• THE PROBLEM
Go through the records and copy each line where the string "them" occurs.

• RECORDS TO PROCESS

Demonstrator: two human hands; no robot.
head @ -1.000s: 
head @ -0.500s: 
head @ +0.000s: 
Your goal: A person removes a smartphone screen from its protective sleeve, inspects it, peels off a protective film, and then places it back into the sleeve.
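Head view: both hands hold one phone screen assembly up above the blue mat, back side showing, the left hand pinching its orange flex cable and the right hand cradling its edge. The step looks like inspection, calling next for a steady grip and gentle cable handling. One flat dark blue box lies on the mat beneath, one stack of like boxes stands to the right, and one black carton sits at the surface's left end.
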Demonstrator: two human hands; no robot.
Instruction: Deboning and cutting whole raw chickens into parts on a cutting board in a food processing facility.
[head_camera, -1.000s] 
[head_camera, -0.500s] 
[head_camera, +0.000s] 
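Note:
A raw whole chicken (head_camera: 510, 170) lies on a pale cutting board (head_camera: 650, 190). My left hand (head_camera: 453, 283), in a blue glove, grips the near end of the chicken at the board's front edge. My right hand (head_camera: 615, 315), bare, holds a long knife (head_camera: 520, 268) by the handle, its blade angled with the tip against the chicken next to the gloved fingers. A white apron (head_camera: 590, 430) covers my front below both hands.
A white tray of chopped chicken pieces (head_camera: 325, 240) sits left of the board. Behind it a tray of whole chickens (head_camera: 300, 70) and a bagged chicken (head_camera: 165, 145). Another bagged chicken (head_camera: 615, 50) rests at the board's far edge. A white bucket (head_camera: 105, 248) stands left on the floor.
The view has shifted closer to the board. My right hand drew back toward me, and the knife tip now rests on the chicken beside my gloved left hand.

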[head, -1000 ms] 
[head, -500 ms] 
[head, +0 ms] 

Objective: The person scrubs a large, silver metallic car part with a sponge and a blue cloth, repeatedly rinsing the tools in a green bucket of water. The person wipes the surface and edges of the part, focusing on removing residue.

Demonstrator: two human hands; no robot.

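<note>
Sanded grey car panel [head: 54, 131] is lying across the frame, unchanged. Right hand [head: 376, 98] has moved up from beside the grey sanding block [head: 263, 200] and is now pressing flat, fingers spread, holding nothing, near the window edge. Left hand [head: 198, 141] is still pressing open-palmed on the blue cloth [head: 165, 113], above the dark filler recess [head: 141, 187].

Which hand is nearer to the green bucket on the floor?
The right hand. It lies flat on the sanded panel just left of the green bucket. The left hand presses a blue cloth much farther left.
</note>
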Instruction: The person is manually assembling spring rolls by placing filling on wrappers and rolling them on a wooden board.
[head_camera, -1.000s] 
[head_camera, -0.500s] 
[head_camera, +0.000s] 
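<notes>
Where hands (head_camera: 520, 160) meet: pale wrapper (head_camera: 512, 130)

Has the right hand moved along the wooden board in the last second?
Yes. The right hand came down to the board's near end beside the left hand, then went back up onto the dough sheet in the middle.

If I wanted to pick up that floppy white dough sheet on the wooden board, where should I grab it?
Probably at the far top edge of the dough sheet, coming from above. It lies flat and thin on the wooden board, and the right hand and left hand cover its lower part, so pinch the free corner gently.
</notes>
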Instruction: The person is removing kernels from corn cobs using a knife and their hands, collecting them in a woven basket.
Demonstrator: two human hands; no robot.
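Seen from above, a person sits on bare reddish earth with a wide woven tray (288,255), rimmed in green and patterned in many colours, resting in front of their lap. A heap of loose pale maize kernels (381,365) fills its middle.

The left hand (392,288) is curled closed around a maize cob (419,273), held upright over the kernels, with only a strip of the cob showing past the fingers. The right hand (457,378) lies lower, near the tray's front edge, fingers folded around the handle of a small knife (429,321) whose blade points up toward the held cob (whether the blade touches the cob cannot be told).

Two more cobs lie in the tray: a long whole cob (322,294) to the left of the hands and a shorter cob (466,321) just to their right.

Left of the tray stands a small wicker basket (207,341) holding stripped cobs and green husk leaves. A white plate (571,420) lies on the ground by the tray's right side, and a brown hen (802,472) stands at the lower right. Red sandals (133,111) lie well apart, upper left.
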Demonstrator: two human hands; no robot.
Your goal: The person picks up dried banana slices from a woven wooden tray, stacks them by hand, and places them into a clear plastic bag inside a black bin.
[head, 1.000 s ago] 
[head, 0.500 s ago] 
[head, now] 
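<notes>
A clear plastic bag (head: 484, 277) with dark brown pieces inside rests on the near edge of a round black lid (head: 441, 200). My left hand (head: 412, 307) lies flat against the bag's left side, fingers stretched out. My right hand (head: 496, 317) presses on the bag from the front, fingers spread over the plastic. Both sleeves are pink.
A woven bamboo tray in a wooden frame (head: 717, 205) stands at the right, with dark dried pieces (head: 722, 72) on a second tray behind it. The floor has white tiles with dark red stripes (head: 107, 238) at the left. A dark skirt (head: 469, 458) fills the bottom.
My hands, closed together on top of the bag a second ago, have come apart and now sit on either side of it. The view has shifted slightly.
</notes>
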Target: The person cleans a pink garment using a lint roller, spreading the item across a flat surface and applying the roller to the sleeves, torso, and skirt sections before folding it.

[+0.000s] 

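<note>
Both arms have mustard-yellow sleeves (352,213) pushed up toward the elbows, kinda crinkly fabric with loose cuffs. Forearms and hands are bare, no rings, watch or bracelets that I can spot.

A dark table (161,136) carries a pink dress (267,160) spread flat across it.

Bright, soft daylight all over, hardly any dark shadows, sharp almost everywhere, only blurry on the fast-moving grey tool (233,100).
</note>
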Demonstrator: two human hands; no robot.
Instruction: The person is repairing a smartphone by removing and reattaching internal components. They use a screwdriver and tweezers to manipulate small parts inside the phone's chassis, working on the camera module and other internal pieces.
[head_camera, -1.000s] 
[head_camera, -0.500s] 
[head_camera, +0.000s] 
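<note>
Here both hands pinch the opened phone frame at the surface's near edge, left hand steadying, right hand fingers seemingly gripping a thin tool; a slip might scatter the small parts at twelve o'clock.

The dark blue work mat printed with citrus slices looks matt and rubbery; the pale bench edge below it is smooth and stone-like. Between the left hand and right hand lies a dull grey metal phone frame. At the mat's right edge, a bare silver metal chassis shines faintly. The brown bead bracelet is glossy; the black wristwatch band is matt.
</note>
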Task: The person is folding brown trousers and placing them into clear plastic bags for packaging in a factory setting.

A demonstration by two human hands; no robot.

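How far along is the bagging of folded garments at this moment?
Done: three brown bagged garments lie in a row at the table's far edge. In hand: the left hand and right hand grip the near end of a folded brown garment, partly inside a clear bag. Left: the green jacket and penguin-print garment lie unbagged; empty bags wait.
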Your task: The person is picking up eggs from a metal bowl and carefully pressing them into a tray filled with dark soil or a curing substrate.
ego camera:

• RESULT OF THE EXERCISE
Instruction: The person is manually assembling spring rolls by placing filling on wrappers and rolling them on a wooden board.
Instruction: The person is removing kernels from corn cobs using a knife and their hands, collecting them in a woven basket.
Your goal: The person picks up dried banana slices from a woven wooden tray, stacks them by hand, and places them into a clear plastic bag inside a black bin.
Task: The person is folding brown trousers and placing them into clear plastic bags for packaging in a factory setting.
Your task: The person is picking up eggs from a metal bowl and carefully pressing them into a tray filled with dark soil or a curing substrate.

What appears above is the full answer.